The focus of our discussion is the difference between original and new products of electronic components (mainly related to chip identification methods):

Original goods and new goods, here the new goods refers to the refurbished parts or disassembled parts, is processed after processing and then sold as original equipment. The following methods can be easily helped to identify us.

1. We can see if the surface of the integrated circuit chip has polished marks. If it is polished, there will be traces on the surface of the chip. Some will coat the surface with a thin coating to make it look shiny and without texture.

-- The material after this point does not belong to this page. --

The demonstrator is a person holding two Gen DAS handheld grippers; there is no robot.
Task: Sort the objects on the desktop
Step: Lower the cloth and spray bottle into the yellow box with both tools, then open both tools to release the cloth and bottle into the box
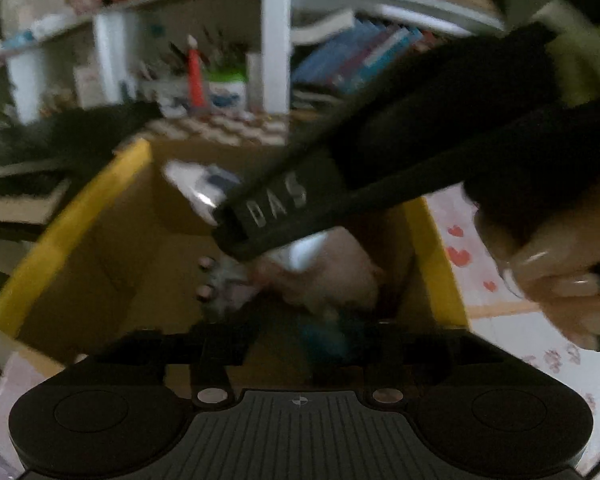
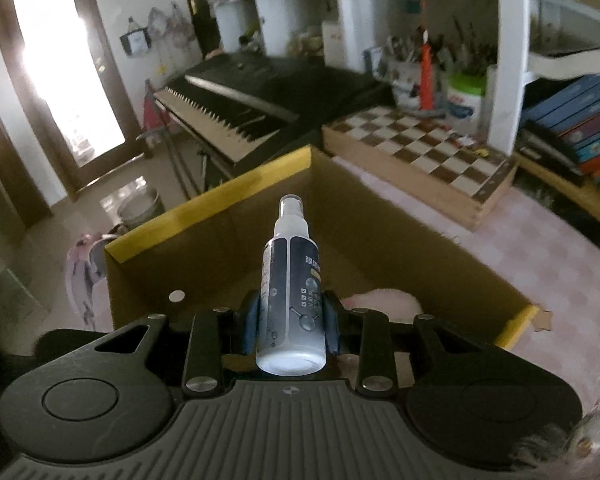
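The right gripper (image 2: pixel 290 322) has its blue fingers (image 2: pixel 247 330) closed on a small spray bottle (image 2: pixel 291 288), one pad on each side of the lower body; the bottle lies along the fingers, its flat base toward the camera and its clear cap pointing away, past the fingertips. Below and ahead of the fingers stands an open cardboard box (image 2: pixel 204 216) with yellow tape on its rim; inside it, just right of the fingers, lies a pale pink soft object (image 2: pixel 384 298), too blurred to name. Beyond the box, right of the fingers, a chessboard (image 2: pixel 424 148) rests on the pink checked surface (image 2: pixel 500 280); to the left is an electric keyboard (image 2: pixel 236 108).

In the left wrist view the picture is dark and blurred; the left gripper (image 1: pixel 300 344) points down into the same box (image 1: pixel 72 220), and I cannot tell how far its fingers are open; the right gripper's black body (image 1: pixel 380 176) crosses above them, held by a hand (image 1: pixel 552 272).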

2. We can see silk screen. Most of the current chips are laser-marked or printed on a dedicated chip printer, which is clear and difficult to erase. Refurbished chips are susceptible to corrosion by cleaning agents, and are illegible, uneven, and misplaced.

3. We can look at the pins. Any tin-plated pins that are as bright as "new" must be refurbished. Most of the pins of the original IC are darker in color but uniform in color, and there is no trace of oxidation on the surface.

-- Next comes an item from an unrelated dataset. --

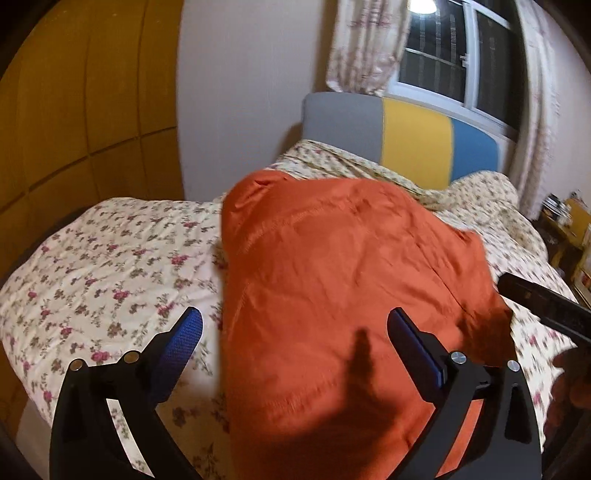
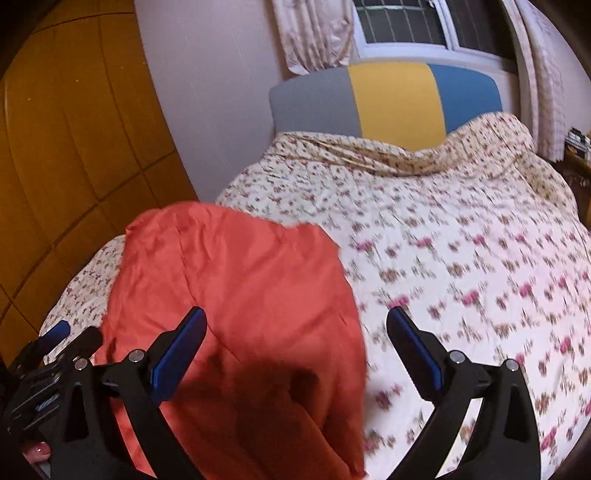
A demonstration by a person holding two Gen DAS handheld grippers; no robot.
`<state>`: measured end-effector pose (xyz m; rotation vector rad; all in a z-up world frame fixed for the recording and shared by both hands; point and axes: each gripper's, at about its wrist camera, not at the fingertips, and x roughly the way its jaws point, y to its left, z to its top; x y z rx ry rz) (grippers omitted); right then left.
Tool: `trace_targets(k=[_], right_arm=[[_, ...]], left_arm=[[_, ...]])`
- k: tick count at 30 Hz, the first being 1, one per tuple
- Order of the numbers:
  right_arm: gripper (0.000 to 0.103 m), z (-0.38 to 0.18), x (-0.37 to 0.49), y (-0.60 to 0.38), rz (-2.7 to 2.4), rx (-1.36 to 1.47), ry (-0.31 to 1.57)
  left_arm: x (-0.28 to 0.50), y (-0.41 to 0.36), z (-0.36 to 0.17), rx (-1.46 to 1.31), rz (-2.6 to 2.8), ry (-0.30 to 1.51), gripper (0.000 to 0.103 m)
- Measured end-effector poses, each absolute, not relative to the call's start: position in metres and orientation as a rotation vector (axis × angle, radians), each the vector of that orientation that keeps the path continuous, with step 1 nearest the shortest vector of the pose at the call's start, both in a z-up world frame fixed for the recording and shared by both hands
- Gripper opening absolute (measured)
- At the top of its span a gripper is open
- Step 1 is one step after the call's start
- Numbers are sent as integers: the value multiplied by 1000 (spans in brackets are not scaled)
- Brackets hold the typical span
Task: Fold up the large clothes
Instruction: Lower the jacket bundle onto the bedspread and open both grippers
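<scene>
orange garment [image 1: 351, 280] lies on floral-quilted bed [image 2: 461, 229].

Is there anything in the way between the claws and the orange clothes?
No, nothing visible. The orange garment lies on the floral bedspread, directly beneath both open claws: left claw, right claw.

Bedroom at night: a bed [image 2: 461, 236] with a cream floral quilt, bunched up near the headboard [image 2: 391, 99], which is padded in grey, yellow and blue panels. Behind that there's a white-framed window [image 1: 458, 55] showing dark outside with a lamp reflection [image 1: 421, 5] in the glass, floral curtains [image 1: 362, 48] on both sides, and a plain pale wall [image 1: 240, 92]. Left side is a big orangey wooden wardrobe [image 2: 74, 129] with panelled doors, and some cluttered shelves [image 1: 569, 221] sit far right, too blurry to make out
</scene>
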<state>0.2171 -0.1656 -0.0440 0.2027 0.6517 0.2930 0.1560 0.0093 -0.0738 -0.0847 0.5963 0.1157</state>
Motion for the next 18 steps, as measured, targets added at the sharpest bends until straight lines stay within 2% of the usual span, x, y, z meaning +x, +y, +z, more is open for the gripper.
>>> trace_targets(k=[5, 9, 12, 18], right_arm=[[95, -32, 243, -140, 330, 201, 626], [77, -32, 267, -115, 356, 177, 629], [69, -42, 285, -101, 356, 154, 648], [67, -81, 316, -91, 342, 129, 719]], left_arm=[[193, 14, -66, -139, 177, 624, 100], [226, 18, -68, -126, 249, 646, 100], [249, 22, -74, -130, 268, 653, 100], [275, 28, -99, -166, 254, 713, 100]])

4. We can see the device production date and the package factory label. The label of the original goods, including the label on the bottom of the chip, should be consistent and the production time should be consistent with the product, but the label of the refurnished goods without Remark is confusing and the production time is different.

5. We can measure the thickness of the device. Many original laser-printed refurbishments have to be polished to remove the original mark. The overall thickness of such a device will be significantly smaller than the normal size, which can be compared with the original or with a caliper.

The above are some simple identification methods, for reference only.